Work required:
Quote exactly the lines spanning from the top of the data below to the line that contains "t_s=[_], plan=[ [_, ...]", including both.

□ □ □

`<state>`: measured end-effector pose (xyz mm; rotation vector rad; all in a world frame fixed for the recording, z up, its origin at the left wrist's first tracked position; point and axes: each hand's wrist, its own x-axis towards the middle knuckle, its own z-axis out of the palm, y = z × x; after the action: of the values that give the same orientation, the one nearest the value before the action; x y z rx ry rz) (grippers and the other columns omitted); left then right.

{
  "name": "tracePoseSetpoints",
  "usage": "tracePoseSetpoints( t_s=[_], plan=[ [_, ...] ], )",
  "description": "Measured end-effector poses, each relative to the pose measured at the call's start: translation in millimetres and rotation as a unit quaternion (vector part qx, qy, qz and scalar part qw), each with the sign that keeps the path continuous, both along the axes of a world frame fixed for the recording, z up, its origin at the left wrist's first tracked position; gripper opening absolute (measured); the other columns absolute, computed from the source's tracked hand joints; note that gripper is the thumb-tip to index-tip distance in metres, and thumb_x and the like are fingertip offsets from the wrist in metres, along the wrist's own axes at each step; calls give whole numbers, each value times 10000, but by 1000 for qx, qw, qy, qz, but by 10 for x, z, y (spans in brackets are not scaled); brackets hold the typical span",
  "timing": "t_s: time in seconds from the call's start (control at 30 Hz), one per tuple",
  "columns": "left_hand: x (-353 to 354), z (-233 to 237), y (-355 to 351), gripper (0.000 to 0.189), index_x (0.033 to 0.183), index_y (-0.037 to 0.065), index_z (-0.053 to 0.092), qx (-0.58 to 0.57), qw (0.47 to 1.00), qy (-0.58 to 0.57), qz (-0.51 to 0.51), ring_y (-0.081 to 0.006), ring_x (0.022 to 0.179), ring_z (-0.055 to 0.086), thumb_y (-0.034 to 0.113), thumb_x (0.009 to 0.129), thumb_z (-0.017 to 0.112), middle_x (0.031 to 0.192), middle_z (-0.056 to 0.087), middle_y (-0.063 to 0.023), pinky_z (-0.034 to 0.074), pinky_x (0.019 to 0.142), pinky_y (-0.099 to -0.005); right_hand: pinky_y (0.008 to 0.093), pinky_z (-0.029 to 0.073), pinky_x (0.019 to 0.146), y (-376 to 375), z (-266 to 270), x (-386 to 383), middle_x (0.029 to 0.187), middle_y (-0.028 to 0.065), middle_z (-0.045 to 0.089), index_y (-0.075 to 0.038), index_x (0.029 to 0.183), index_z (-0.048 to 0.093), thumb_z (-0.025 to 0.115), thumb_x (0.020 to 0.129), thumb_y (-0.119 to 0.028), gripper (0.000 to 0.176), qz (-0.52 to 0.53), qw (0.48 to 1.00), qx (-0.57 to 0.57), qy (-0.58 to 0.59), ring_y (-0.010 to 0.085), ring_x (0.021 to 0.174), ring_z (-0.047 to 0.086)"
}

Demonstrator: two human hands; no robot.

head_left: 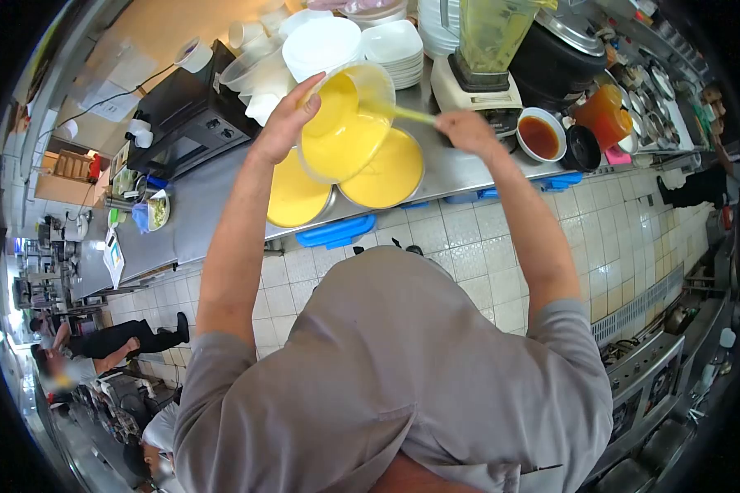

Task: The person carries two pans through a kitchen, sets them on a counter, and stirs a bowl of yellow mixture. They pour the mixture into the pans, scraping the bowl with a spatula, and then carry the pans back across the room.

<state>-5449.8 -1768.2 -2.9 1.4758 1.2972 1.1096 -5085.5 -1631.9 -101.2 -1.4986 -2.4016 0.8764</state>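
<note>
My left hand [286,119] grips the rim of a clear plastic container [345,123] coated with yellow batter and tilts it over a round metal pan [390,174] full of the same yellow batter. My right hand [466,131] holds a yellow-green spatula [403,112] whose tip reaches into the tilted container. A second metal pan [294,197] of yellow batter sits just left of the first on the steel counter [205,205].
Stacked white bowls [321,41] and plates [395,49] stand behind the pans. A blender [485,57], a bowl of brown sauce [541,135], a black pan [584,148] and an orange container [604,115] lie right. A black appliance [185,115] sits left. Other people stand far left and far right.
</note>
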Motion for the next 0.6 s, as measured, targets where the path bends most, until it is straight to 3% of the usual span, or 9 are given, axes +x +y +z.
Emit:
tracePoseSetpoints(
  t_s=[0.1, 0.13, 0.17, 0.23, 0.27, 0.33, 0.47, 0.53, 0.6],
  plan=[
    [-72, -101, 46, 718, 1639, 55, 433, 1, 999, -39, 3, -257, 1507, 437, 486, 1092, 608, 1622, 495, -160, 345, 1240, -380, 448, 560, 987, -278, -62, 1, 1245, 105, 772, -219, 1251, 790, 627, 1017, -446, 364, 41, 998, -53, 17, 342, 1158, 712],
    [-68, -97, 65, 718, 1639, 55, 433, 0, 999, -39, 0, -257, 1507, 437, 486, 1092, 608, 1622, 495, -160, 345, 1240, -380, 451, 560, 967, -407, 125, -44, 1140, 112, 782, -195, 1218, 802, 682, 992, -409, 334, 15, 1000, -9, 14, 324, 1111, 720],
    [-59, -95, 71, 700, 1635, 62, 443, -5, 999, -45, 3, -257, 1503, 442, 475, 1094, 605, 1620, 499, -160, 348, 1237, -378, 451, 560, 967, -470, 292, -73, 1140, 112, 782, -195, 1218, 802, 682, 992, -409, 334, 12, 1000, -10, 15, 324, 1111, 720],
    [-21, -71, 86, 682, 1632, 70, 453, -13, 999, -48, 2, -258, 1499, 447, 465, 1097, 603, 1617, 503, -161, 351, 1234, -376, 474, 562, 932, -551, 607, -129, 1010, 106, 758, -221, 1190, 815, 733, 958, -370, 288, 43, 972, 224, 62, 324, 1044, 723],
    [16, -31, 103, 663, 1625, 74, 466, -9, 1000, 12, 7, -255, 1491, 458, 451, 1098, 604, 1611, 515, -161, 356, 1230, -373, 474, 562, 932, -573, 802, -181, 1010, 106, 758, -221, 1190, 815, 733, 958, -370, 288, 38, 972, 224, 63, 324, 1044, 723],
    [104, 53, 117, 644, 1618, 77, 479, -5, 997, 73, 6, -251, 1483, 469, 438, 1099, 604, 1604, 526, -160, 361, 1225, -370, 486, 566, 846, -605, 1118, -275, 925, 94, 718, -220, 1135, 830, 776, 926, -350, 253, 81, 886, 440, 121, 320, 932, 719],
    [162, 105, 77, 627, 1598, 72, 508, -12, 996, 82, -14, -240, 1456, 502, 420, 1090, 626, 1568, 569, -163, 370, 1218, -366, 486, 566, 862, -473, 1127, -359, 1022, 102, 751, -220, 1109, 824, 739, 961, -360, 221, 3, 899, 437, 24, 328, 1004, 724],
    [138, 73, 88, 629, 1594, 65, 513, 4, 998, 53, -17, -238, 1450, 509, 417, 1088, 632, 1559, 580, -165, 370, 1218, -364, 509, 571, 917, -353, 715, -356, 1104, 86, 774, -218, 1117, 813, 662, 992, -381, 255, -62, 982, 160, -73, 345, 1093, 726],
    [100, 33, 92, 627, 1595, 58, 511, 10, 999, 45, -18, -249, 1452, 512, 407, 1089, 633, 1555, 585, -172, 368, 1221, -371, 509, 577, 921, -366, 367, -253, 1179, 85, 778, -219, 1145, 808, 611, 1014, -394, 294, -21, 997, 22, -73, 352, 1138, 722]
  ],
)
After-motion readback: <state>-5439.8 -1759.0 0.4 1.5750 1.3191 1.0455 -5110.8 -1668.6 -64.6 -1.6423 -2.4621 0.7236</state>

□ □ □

Reply to the task:
`<state>`: measured end-effector pose (xyz mm; rotation vector rad; all in a world frame fixed for the recording, z up, its origin at the left wrist's first tracked position; point and axes: each hand's wrist, its own x-axis towards the middle knuckle, its own z-axis out of the palm, y = z × x; after the action: of the values that give the same orientation, the one nearest the value before the action; x y z rx ry rz) (grippers and the other columns omitted); left then right.

{
  "name": "tracePoseSetpoints",
  "usage": "tracePoseSetpoints( t_s=[_], plan=[ [_, ...] ], )",

No additional output is needed.